## What you have to do:
When you spot the word "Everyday" in a line of the data below, copy that line.

## Records provided:
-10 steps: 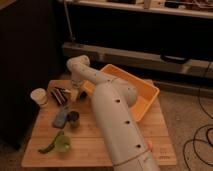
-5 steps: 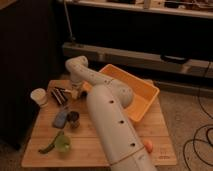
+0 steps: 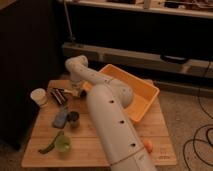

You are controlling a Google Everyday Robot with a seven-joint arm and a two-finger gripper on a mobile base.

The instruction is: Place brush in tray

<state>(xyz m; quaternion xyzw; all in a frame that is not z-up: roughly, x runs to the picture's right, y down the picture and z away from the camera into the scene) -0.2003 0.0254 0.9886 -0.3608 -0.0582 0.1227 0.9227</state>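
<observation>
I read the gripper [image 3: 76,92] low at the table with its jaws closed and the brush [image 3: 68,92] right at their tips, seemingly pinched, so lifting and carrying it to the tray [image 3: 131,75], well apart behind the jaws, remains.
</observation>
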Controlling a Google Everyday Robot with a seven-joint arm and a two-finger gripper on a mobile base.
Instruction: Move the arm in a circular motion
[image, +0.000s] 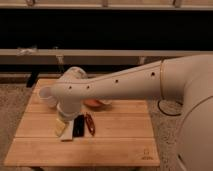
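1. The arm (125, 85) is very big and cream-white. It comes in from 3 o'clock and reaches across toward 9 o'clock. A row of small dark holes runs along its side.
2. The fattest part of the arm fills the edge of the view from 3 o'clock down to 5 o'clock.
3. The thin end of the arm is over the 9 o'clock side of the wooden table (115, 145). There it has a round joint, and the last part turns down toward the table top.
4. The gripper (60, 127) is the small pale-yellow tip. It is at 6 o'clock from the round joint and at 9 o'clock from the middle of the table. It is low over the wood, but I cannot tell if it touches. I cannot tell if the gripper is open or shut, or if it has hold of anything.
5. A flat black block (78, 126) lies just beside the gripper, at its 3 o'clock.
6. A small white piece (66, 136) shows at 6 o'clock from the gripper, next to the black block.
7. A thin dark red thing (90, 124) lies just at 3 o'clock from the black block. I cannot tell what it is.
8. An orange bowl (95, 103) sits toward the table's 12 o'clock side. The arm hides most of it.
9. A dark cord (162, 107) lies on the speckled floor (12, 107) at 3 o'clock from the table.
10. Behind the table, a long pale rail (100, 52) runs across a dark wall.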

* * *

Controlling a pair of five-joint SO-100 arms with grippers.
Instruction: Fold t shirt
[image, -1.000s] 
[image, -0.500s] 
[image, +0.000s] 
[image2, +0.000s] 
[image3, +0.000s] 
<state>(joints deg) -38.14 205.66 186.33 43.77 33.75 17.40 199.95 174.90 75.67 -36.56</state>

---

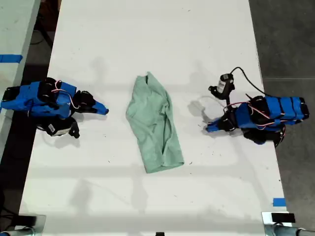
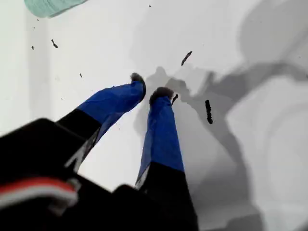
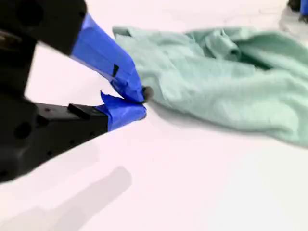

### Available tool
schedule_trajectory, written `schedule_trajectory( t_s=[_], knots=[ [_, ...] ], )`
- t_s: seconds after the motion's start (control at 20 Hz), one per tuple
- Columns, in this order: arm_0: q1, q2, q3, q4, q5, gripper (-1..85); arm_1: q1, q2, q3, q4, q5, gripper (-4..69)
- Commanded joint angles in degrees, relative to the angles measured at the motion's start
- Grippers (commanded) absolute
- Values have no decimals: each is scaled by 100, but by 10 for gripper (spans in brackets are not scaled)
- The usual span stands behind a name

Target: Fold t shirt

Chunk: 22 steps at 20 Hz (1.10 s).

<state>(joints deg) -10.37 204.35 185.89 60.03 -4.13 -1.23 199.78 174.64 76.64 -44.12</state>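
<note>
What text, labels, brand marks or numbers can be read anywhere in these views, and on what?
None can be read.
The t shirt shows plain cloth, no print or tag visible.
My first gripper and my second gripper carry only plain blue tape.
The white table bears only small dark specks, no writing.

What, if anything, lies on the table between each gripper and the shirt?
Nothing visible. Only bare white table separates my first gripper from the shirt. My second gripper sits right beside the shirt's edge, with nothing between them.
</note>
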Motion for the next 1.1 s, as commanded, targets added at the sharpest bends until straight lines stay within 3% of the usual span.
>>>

## Exercise answer:
You are controlling a Google Everyday Robot with a seven-joint arm and a two-finger gripper on a mobile base.
Controlling a Google Everyday Robot with a seven-joint arm and a two-finger gripper on a mobile base.

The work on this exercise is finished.